Opening Day at the state Legislature is one of the most fun and least significant days of the 60-day session, which wraps up in early May. There are opening day speeches by the majority and minority leaders from the Democrat and Republican caucuses respectively, typically filled with empty rhetoric and promises of bi-partisanship.
The saving grace is the occasional interesting proposals that pop out during these speeches, although that is rare.
Also making the whole event more interesting are the strange and unusual characters who annually make an appearance, such as the “Emperor of China,” the “King of Hawaii,” the “Condom Lady,” and the “Beehive Lady,” just to name a few. And then there is the “real” governor of Hawaii, who shows in overalls and suspenders and his two children and makes the rounds for his once-a-year filling of his larder in all of the different office offering food. It is a banner day for florists, with hundreds of flower arrangements flowing into the capitol, although there are fewer flowers this year than most.
Following the formalities, there is entertainment in the Senate and House chambers. And then hordes of lobbyists, union workers, small business people, media and hungry visitors go from office to office, tasting the fancy spreads, meeting with legislators and riding the extremely slow elevators to the fifth floor of the capitol to the governor and lieutenant governor’s offices.
There also will be many a meeting and alliance formed by people hanging over the railings of the four upper floors of the square-shaped building that is hollow in the middle, allowing the four sides to face each other and those who hang there to keep tabs on one another.

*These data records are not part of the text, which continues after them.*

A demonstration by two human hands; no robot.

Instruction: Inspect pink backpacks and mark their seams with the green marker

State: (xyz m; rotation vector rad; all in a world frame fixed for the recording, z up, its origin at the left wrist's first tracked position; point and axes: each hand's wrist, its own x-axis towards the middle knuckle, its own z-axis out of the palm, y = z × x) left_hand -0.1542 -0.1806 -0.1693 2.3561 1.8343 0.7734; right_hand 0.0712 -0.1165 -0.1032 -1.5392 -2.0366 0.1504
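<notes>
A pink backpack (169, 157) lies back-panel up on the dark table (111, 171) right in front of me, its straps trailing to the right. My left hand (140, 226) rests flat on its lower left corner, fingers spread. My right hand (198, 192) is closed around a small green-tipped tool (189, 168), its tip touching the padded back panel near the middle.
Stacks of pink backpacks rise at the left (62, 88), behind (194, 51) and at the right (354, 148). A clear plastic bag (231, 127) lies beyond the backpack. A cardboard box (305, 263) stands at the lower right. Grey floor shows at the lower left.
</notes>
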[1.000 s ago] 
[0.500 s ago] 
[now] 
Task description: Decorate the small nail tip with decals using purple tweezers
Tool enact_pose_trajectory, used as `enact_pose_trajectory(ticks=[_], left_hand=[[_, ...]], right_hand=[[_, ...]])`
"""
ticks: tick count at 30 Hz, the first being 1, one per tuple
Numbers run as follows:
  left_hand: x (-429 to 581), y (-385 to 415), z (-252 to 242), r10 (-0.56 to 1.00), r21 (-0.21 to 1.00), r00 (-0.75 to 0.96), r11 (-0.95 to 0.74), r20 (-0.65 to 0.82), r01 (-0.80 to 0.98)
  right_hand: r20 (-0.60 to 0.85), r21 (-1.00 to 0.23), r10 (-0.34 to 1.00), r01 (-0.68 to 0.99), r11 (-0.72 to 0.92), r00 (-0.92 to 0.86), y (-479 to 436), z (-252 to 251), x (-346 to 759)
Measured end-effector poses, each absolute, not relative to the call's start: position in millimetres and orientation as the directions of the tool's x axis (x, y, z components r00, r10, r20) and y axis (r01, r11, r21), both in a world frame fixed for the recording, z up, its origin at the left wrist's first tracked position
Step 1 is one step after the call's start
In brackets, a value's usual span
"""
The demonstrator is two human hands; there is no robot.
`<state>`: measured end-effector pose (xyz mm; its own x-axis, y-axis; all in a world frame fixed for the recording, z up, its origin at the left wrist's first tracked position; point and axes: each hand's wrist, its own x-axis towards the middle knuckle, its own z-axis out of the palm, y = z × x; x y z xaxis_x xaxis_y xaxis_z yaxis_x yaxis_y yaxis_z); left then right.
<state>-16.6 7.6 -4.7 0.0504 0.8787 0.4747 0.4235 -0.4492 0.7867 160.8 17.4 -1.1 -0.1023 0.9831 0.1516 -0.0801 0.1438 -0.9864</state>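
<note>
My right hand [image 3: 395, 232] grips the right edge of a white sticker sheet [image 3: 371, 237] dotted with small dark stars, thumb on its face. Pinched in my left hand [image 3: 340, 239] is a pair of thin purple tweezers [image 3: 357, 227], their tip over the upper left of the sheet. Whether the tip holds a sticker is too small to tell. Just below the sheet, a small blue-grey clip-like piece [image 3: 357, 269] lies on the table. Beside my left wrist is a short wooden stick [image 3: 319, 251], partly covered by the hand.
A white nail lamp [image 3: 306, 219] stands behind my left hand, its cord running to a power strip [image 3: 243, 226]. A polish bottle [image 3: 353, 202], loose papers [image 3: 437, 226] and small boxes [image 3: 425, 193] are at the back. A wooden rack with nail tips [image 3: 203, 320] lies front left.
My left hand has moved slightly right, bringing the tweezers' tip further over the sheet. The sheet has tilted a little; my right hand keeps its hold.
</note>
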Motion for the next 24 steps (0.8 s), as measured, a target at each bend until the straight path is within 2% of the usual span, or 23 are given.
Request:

While today most people act kindly toward one another, that ends pretty quickly once the food is put away. Tomorrow marks the day the real work begins, particularly for those who are fighting for true reform in the business climate, many who have been fighting for this reform for the last 40 years. Tomorrow also marks the day where the term “bi-partisanship” will become meaningless, and the Democrats and Republicans will return to their caucuses and the majority party, still in control of the legislative branch, will figure ways to ignore and kill off Republican bills.
”Good Cop, Bad Cop Strategy Used on Lingle”
The Democrat majority in the House and Senate already are taking a page from the police department’s playbook in handling the first Republican governor in 40 years. The strategy: good cop, bad cop.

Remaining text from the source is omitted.